October 23, 2015 Joshua Neuman Celebrity, Sports 0 Comments

At the Boathouse on the Bay restaurant in Long Beach, just three miles south of where the Los Angeles Rams once held practice, more than 50 of the team’s former cheerleaders gathered last Sunday to celebrate the 1978 squad—Los Angeles’ first professional cheerleaders. One of them, Janet Cournoyer, had lent her daughter Janelle Liebl, 25, her old outfit for the occasion. “She’s the exact age I was when I wore it, and it fits perfectly,” she beamed.

“Everything is coming full circle with all this talk about the Rams coming back,” said David Mirisch, the man behind the gathering and the establishment of the group of cheerleaders he named the Embraceable Ewes. “It was a good time for a reunion.”

Janelle Liebl, left, modeling the Rams cheerleader uniform of her mother, Janet Cournoyer.
Janelle Liebl, left, modeling the Rams cheerleader uniform of her mother, Janet Cournoyer.
PHOTOGRAPH BY HENRY YEP
The Ewes were the Laker Girls before there were Laker Girls, but the restaurant’s Sunday afternoon regulars went back and forth between NFL games being televised behind the bar—less interested in NFL past than present. They neither recognized the women hugging each other like long lost relatives nor the impact those women collectively had upon the city of Los Angeles, the sports world, and American popular culture.
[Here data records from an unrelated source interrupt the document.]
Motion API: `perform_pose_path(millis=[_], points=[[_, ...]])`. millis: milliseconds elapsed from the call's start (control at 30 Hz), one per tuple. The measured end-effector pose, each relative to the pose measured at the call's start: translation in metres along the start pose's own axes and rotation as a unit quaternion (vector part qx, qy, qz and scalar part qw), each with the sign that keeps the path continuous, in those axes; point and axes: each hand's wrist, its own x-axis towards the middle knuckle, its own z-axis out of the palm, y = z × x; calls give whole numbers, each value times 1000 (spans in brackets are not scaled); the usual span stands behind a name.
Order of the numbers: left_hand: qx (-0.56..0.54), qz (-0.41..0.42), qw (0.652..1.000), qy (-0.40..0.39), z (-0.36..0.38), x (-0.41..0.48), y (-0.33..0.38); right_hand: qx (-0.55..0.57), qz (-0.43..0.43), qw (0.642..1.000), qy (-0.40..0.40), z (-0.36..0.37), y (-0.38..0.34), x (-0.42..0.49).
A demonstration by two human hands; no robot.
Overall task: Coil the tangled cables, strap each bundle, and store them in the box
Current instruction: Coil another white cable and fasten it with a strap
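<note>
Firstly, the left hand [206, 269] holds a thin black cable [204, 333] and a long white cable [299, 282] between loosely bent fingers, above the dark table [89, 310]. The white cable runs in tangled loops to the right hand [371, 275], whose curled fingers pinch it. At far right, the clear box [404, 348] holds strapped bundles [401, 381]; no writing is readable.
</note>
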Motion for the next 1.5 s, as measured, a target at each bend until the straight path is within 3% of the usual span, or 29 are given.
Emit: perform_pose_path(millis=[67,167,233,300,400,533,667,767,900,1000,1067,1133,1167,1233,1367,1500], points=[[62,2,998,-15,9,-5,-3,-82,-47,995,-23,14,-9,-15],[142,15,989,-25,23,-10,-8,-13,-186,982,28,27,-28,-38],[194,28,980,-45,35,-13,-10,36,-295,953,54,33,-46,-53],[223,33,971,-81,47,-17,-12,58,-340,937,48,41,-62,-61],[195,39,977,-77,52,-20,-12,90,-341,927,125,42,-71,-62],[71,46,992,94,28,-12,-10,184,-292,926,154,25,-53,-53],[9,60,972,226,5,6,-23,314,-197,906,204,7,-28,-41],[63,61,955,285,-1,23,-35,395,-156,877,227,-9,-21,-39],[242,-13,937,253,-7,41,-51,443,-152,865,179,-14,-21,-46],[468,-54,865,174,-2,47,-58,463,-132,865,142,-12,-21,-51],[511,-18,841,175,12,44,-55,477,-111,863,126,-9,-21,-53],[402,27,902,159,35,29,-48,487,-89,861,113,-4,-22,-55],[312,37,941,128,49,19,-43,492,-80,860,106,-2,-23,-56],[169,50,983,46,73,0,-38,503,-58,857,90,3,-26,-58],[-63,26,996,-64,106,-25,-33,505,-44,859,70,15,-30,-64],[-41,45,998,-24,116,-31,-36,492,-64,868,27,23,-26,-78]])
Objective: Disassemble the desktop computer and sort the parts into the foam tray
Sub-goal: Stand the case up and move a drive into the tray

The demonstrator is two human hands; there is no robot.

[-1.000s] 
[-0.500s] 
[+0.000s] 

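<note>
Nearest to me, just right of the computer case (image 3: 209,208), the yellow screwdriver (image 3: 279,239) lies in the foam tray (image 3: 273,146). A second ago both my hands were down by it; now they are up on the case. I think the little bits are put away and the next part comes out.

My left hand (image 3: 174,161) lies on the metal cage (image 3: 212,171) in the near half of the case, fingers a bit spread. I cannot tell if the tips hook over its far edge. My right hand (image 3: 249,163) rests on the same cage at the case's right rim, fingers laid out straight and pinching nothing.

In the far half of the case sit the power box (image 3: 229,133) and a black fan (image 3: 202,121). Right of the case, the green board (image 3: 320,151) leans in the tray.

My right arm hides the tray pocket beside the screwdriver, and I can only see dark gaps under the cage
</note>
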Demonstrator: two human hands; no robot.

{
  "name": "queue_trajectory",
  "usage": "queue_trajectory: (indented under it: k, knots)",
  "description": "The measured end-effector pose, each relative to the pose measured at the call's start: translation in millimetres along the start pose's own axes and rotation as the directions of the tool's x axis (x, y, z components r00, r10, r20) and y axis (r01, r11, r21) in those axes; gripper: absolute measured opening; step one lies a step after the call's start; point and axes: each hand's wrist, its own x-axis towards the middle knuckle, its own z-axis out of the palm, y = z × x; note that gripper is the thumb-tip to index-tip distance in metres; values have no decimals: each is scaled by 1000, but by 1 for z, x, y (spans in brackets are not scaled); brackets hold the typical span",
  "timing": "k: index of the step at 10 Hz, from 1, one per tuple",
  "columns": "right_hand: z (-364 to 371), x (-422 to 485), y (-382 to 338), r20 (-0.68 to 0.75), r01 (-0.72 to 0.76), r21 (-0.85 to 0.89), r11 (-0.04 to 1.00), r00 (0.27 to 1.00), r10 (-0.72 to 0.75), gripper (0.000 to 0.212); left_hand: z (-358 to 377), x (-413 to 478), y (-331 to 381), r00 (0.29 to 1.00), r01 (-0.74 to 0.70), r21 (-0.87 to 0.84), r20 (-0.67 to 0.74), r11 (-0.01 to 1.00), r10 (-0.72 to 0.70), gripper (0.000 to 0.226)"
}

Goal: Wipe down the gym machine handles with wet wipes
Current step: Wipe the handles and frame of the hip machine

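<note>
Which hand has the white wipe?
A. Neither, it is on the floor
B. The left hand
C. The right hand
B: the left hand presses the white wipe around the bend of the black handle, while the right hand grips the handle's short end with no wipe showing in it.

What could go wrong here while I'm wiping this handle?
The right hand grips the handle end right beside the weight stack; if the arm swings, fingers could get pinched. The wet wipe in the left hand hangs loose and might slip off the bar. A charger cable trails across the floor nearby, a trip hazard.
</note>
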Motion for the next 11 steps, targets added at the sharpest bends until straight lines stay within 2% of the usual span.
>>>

“Some of us actually cheered for the Lakers,” said Kristi Wheeler, a member of the original ’78 squad. “The Lakers didn’t have cheerleaders yet, so some of us went over there and cheered in the gold and the blue. I think the Lakers wanted to test it out.” Jerry Buss green-lit the formation of the Laker Girls months later.

David Mirisch finagled a meeting with cantankerous Rams owner Carroll Rosenbloom in March 1978. A PR man whose family owned the Mirisch Film Company, which produced such classics as Fiddler on the Roof, The Apartment, and In the Heat of the Night, Mirisch had the glamor of Tinseltown in his blood. Early in his career, he developed an uncanny ability to divine that ineffable star quality known as “It.” His most notable divination was Farrah Fawcett, who he discovered in 1968. The actress fired Mirisch before going on to star on Charlie’s Angels and becoming perhaps the world’s most important sex symbol since Elvis.

“I said, Mr. Rosenbloom, we have the most beautiful girls in the world here in Hollywood. There’s only one professional sports team in America that has professional cheerleaders, and that’s the Dallas Cowboys. Why don’t we have a team?”

Mirisch tells the story as if he’s talking about a grandchild.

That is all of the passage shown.